## Your assignment
Isolate every line in the data with the string "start" and copy it.

## Recorded data

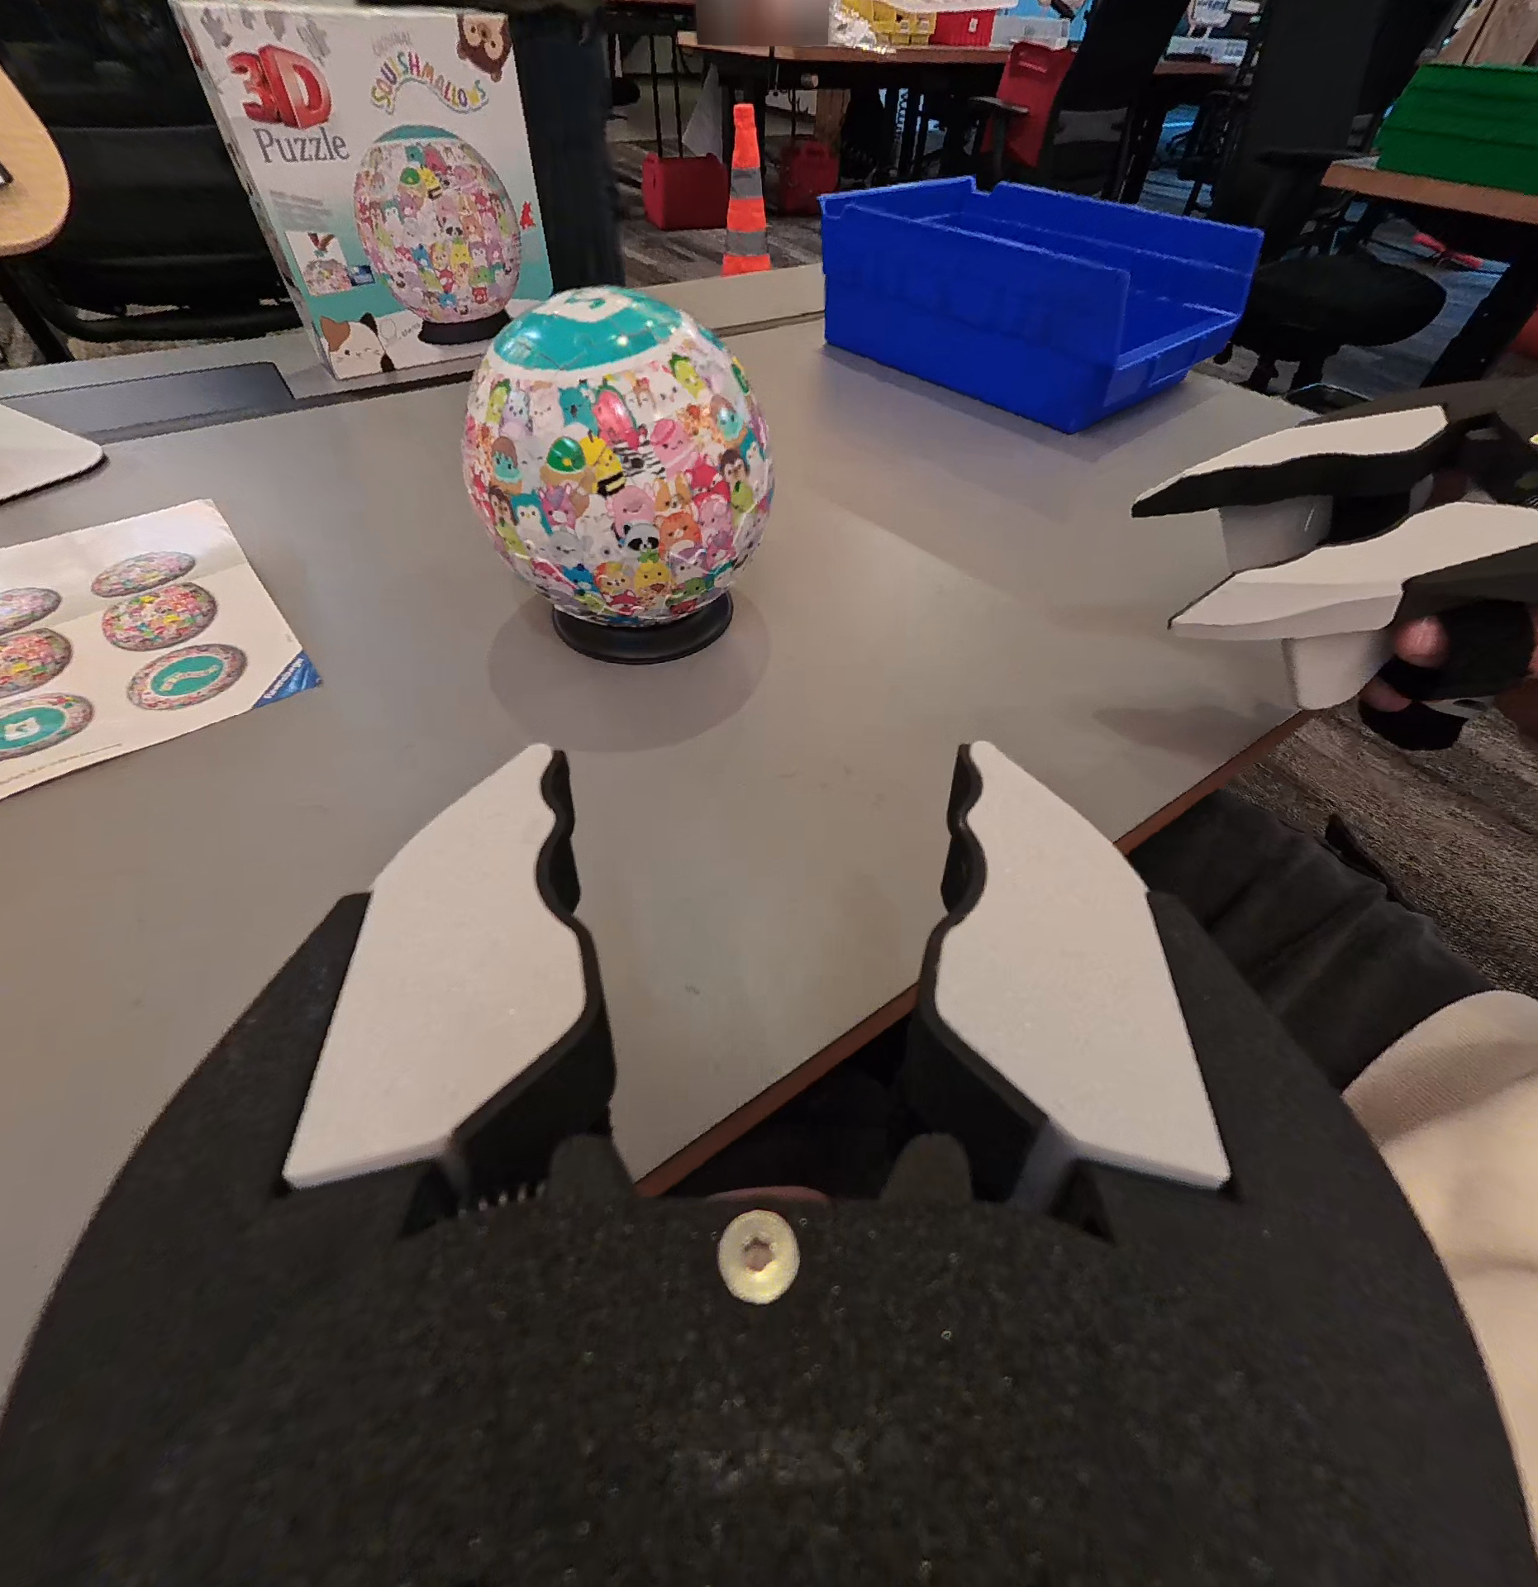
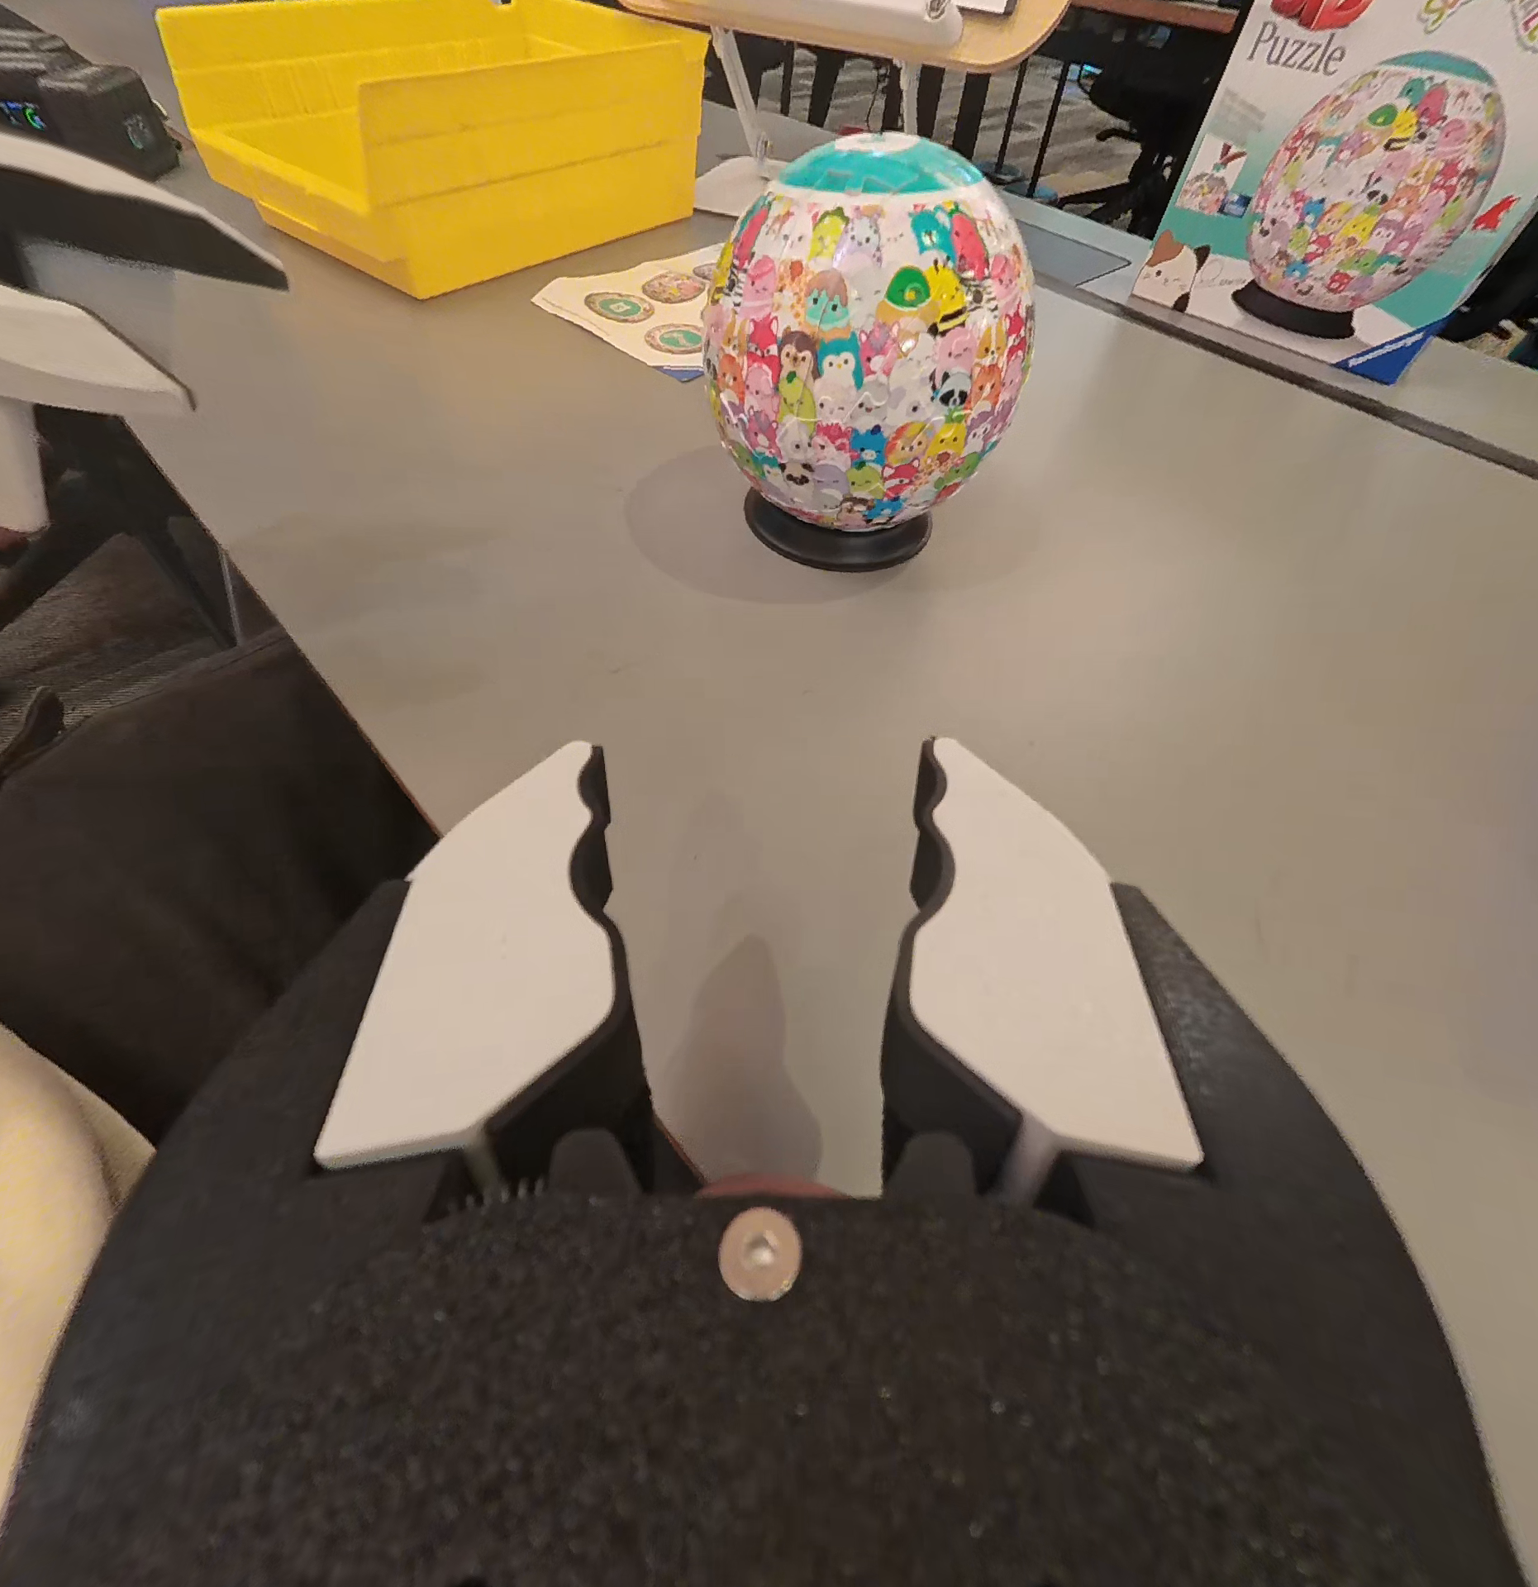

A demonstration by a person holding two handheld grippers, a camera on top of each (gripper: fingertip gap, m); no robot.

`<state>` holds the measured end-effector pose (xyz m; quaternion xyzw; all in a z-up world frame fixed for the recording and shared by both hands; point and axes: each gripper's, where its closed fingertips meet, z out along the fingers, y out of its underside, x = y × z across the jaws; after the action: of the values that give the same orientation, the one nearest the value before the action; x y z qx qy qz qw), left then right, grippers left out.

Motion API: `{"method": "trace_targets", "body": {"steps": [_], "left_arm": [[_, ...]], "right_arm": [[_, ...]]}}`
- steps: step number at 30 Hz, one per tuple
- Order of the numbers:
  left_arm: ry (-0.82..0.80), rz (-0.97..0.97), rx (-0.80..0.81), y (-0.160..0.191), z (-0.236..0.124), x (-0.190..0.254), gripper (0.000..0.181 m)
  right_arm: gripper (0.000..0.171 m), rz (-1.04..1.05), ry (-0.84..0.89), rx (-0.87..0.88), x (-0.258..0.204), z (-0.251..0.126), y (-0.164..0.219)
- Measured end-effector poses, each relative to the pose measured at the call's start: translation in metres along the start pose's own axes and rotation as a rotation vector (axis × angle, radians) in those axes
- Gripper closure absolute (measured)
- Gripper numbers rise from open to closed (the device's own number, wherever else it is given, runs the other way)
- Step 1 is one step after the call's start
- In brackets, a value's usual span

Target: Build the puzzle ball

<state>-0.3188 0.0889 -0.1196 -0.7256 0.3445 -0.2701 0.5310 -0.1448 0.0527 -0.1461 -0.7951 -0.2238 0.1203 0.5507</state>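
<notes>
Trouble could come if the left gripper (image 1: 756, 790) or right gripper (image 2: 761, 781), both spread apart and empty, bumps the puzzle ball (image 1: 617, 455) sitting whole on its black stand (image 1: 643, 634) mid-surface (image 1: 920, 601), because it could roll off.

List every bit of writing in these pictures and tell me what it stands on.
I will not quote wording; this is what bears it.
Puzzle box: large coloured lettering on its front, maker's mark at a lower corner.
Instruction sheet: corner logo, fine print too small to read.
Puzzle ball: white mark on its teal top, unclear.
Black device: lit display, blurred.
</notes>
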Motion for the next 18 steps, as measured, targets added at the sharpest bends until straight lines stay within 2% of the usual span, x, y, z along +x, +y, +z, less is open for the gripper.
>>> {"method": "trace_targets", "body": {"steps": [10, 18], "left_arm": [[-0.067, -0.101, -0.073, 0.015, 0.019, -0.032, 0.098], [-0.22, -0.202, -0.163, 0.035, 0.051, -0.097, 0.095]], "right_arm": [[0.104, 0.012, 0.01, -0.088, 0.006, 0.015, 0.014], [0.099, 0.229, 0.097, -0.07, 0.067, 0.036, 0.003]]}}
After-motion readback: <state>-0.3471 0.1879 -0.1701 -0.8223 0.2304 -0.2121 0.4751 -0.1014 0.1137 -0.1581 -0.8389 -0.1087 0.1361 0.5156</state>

## Solution to this problem
- Measured end-effector poses, each relative to the pose measured at the call's start: translation in metres along the start pose's own axes and rotation as a rotation vector (axis × angle, radians) in those axes
- Step 1 is one step after the call's start

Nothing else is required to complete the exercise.